Currently, China's fiscal system is inadequate to meet its needs. So the government relies on State-owned banks to channel additional resources to local authorities, agencies and enterprises for infrastructure and production purposes. Over time, however, China's fiscal system must develop, so that loans driven by government priorities and not purely commercial objectives can be transacted through budgetary channels instead of banks. Major reforms will be needed to raise and allocate the necessary revenue to turn "quasi-fiscal deficits" into line items in the budget to improve transparency and reduce risks.

Because China's major banks are State-owned, the soundness of China's financial system depends on the creditworthiness of the State (much like the World Bank's viability rests on the solidity of its sovereign guarantees). But the country's high savings rate, huge foreign reserves and low external debt ratios imply that a significant surge in bad loans is likely to lead to a controlled scaling back of lending rather than a financial collapse.

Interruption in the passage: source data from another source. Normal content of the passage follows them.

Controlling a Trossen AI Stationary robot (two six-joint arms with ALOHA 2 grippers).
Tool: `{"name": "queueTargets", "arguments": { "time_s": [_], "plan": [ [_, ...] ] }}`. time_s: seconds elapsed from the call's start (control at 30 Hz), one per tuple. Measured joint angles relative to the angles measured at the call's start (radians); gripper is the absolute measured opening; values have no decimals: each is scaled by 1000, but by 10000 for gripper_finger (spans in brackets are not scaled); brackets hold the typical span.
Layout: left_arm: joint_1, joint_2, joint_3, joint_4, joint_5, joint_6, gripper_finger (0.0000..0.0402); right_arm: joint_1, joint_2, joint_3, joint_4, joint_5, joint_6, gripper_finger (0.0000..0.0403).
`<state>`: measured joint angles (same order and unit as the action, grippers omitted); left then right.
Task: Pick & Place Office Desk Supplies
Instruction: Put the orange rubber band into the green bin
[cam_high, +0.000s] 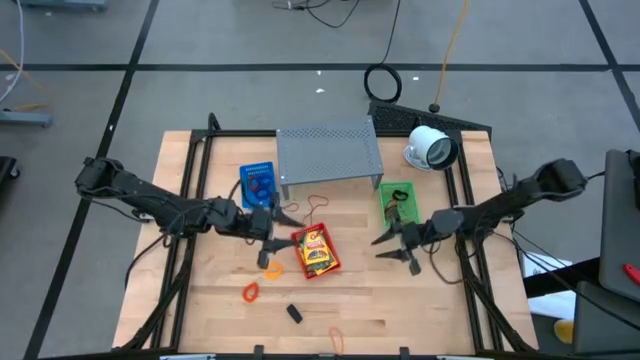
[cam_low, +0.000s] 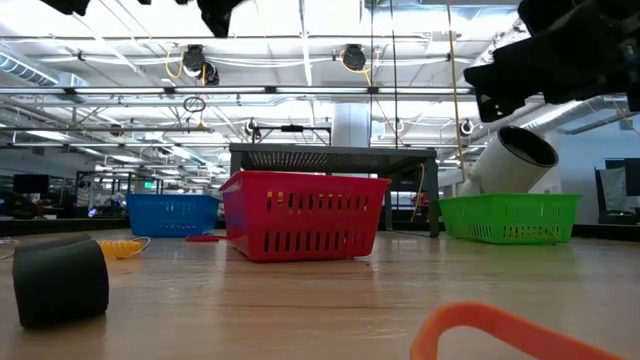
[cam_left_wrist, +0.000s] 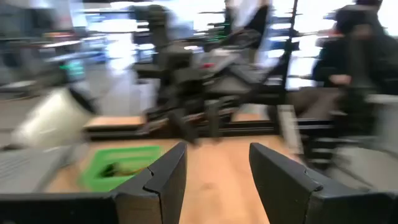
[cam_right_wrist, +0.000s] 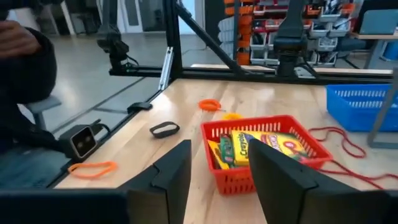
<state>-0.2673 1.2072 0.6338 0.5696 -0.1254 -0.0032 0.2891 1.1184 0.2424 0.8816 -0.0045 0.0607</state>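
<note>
Yellow crayon packets (cam_high: 317, 252) lie in a red basket (cam_high: 330, 266) at mid-table, in front of a grey shelf (cam_high: 328, 151). An orange loop (cam_high: 250, 292) and a black clip (cam_high: 294, 313) sit nearer the front edge. The left gripper (cam_high: 270, 226), fingers apart and empty, hangs beside the red basket, by a blue basket (cam_high: 257, 180). The right gripper (cam_high: 392, 247), fingers spread and empty, hovers in front of a green basket (cam_high: 397, 196).

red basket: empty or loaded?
Loaded. The red basket holds yellow crayon packets lying flat inside, seen in the right wrist view and from above.
</note>
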Motion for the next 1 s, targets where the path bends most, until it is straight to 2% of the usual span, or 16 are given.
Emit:
{"name": "queueTargets", "arguments": {
  "time_s": [0.07, 0.13, 0.23, 0.33, 0.53, 0.63, 0.73, 0.87, 1.0],
  "plan": [
    [-2, 0, 0, 4, 94, 6, 184, 8, 76, 38, 32, 3, -11, 145],
    [-6, 4, 0, -7, 142, 9, 184, 10, 153, 93, 34, -5, -16, 143],
    [-32, 5, 0, -56, 150, -3, 184, 42, 269, 179, 25, -51, -3, 142],
    [-82, 12, 0, -130, 152, -18, 184, 106, 391, 273, 4, -50, 2, 144],
    [-174, 52, 0, -184, 52, -60, 184, 191, 561, 406, -1, -17, -19, 143],
    [-211, 83, 0, -249, -15, -152, 184, 199, 591, 431, -36, 0, -24, 138],
    [-230, 112, 0, -257, -66, -183, 184, 198, 598, 464, -157, -4, 36, 136],
    [-222, 131, 0, -261, -67, -183, 184, 222, 611, 538, -332, -4, 131, 136],
    [-204, 131, 0, -260, -68, -184, 184, 289, 662, 605, -385, 78, 90, 136]
  ]
}}
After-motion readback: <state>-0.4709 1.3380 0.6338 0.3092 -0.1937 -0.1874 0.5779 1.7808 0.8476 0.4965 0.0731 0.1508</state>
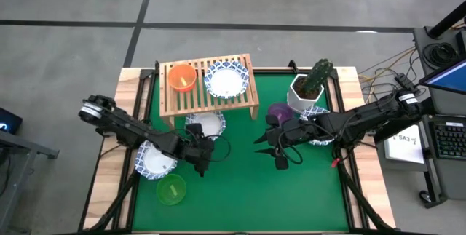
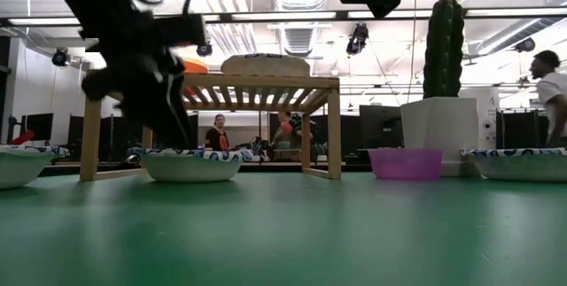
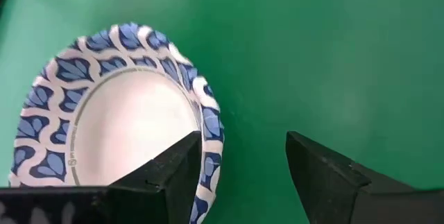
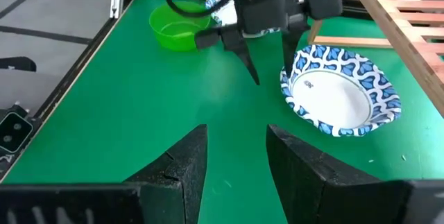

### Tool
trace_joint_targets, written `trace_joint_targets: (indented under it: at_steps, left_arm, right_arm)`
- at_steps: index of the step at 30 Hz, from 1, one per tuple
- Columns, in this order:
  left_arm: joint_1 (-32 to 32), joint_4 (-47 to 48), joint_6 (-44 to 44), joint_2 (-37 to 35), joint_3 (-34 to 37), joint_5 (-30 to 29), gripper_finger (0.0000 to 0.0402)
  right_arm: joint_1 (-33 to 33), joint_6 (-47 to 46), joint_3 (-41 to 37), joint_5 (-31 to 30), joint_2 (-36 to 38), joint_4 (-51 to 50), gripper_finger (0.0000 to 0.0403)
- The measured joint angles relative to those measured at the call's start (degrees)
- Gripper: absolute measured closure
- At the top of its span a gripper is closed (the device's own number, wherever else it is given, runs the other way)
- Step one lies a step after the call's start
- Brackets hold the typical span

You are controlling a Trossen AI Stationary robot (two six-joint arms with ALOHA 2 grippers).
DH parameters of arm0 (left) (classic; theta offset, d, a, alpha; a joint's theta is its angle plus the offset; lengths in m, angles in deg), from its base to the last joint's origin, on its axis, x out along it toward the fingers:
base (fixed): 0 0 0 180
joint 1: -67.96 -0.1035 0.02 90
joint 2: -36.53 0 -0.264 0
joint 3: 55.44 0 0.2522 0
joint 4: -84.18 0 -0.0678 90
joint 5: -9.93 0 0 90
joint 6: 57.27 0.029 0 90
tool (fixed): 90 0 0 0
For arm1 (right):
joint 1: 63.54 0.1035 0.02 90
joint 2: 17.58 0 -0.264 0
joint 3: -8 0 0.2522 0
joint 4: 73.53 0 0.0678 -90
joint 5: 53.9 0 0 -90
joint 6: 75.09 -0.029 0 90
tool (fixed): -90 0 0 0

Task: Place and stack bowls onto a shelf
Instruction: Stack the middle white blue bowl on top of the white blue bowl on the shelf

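The wooden shelf [image 1: 207, 97] carries an orange-red bowl [image 1: 182, 77] and a patterned bowl [image 1: 226, 80]. Another patterned bowl [image 1: 206, 124] [image 3: 118, 120] [image 4: 340, 92] rests on the green mat in front of it. My left gripper [image 1: 204, 155] [image 3: 239, 148] [image 4: 267, 61] is open at this bowl's near rim, one finger over the rim and the other over bare mat. My right gripper [image 1: 273, 148] [image 4: 236, 154] is open above the mat's middle, touching nothing. Further patterned bowls lie under the left arm [image 1: 156, 160] and the right arm [image 1: 317, 118]. My left gripper points down at the near rim [image 3: 208, 130] of the patterned bowl in front of the shelf, with one finger [image 3: 182, 172] above the rim and one outside it. I cannot tell whether it touches the bowl, which sits flat on the mat.
A green bowl [image 1: 172, 189] sits near the mat's near-left corner. A purple bowl [image 1: 279, 111] and a white pot with a cactus [image 1: 309, 86] stand right of the shelf. Bare green mat [image 1: 247, 191] lies toward the near edge. People show in the room behind.
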Motion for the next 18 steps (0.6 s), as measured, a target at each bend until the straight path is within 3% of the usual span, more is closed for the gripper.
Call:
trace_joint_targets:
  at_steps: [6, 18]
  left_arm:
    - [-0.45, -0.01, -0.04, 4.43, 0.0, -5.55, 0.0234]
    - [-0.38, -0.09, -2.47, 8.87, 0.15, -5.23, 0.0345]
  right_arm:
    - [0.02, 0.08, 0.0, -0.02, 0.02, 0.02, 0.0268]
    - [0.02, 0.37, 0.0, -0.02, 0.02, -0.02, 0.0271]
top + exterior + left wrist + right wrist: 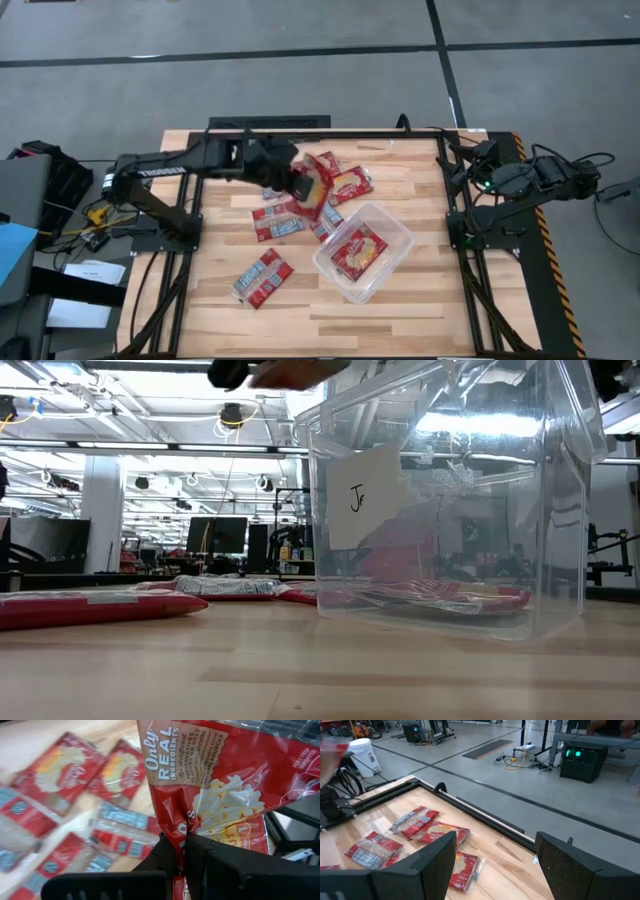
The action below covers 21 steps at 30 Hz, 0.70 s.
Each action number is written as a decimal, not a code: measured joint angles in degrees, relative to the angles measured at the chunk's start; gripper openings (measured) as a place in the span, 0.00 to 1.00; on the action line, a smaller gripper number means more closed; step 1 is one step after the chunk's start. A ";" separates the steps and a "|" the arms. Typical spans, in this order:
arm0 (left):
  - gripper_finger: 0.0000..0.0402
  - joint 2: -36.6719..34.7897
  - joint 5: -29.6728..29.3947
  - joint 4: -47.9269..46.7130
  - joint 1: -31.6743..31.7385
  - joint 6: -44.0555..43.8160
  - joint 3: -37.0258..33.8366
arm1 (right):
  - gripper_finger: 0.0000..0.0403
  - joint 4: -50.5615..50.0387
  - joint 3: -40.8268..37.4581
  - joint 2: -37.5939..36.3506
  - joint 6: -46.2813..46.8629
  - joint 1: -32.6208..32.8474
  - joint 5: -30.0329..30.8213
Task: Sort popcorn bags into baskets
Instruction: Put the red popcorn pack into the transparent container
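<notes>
My left gripper [303, 186] reaches in from the table's left, above the middle of the pile, and is shut on a red popcorn bag [220, 780]. In the low view this bag [290, 372] shows high above the tabletop. Several more red bags lie flat on the wood: [349, 183], [278, 222], [263, 277]. The clear tub [392, 240] stands right of centre with one bag [357, 251] lying flat on its floor. My right gripper [495, 865] waits open over the table's right edge, nothing between its fingers. My left gripper pinches the bag between its two fingers at a puckered spot [186, 827] near one edge. The fingers come from the table's left, slanting downward. The bag stands out beyond the fingertips, creased at the pinch, and is lifted clear of the table and the other bags.
A white label marked with letters [365, 495] is stuck on the tub's near wall. A black frame rail [330, 135] runs along the table's far edge, and arm stands rise at both sides. Bare wood [330, 320] lies along the near edge.
</notes>
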 joint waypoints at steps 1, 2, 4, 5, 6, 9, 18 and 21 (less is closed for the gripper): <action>0.00 0.43 -0.86 1.00 -1.28 -0.42 -0.01 | 0.73 0.00 0.00 -0.02 0.00 0.00 0.02; 0.00 1.05 -1.56 2.77 -2.42 -0.78 0.05 | 0.73 0.00 0.00 -0.02 0.00 0.00 0.05; 0.00 2.19 -2.12 5.28 -4.25 -0.91 0.43 | 0.73 -0.06 0.00 0.00 0.00 0.00 0.04; 0.00 3.04 -2.34 5.53 -5.13 -0.89 0.81 | 0.73 -0.11 0.00 -0.03 0.00 0.00 0.09; 0.00 3.92 -2.46 6.55 -5.89 -0.93 1.37 | 0.73 -0.18 0.00 -0.04 0.00 0.00 0.15; 0.00 7.34 -3.57 8.03 -8.27 -2.02 3.68 | 0.73 -0.20 0.00 -0.04 0.02 0.00 0.11; 0.00 19.06 -6.55 8.81 -15.34 -4.63 14.56 | 0.73 -0.71 0.00 -0.02 0.04 0.00 -0.93; 0.00 22.38 -7.00 7.92 -16.45 -5.35 16.80 | 0.73 -0.87 0.00 -0.02 0.06 0.00 -1.55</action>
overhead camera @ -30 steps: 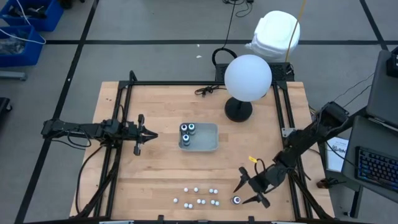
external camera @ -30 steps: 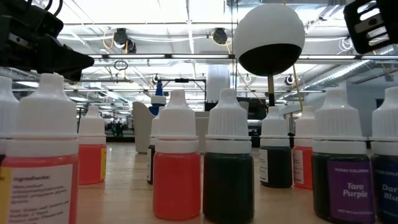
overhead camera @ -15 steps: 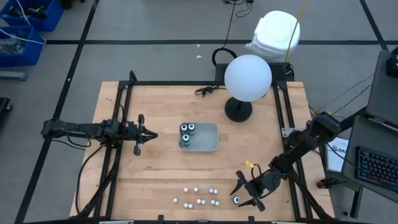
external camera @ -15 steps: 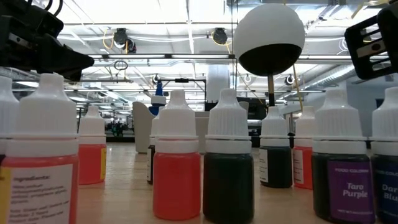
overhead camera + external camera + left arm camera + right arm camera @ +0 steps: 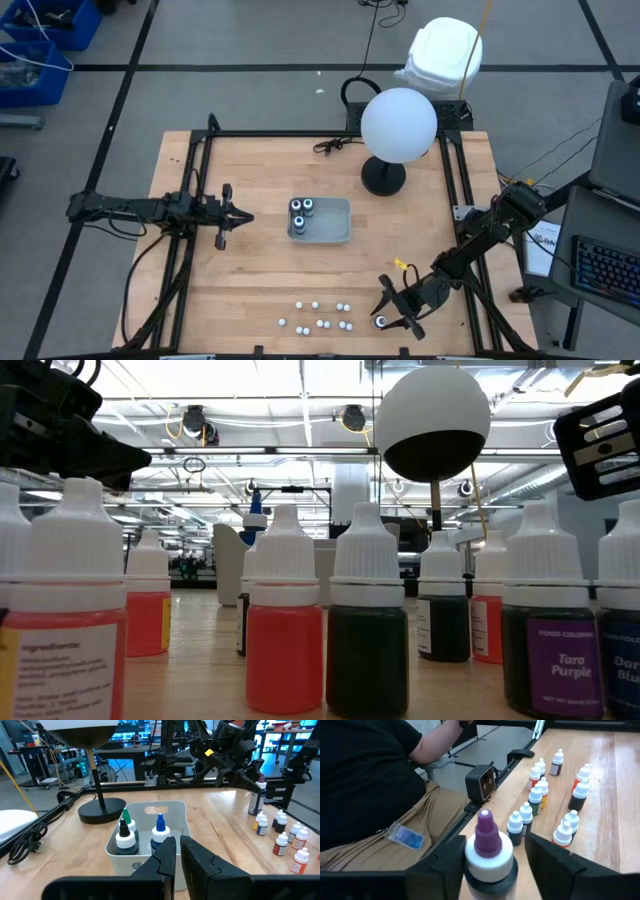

The key question is whether the quality of government-sponsored expenditures continues to justify the transfers from ordinary consumers – and, if so, for how long. For China, the pattern of above-norm increase in productivity, surging FDI inflows motivated by double-digit returns, and consistently high GDP growth has until now suggested that investments have been efficient in the aggregate. But recent claims about waste – as exemplified by China's high-speed railways program – suggest that leaders need to pay more attention to the efficiency of particular programs.

The World Bank, for example, has also experienced periods when excessive lending to countries with poor economic policies did not generate adequate returns, contributing to debt-servicing problems later. Its response was to tighten lending standards.

And, just as the World Bank and other development banks face scrutiny on the broader impact of their lending activities including its poverty and governance implications, China needs to consider the sustainability of its growth process. This includes its effect on the environment and internal equity, which senior leaders have recognized as key challenges facing the country.

Yukon Huang is a senior associate, Carnegie Endowment, and former World Bank country director for China.